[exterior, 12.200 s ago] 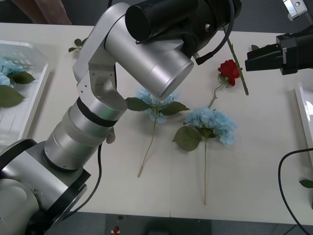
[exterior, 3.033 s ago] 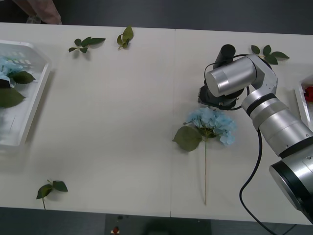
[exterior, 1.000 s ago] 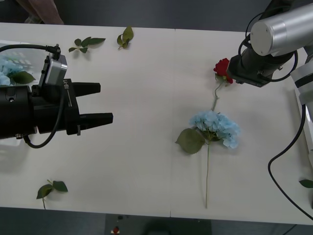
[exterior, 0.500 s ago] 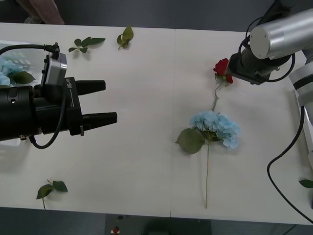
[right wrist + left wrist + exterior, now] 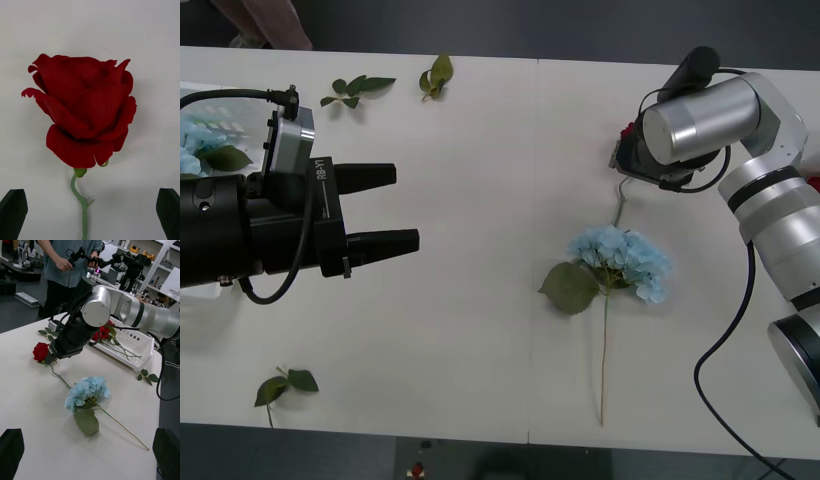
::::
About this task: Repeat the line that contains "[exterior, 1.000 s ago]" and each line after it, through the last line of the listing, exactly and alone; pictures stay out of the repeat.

Answer box:
[exterior, 1.000 s ago] 
[exterior, 0.500 s ago] 
[right wrist + left wrist + exterior, now] 

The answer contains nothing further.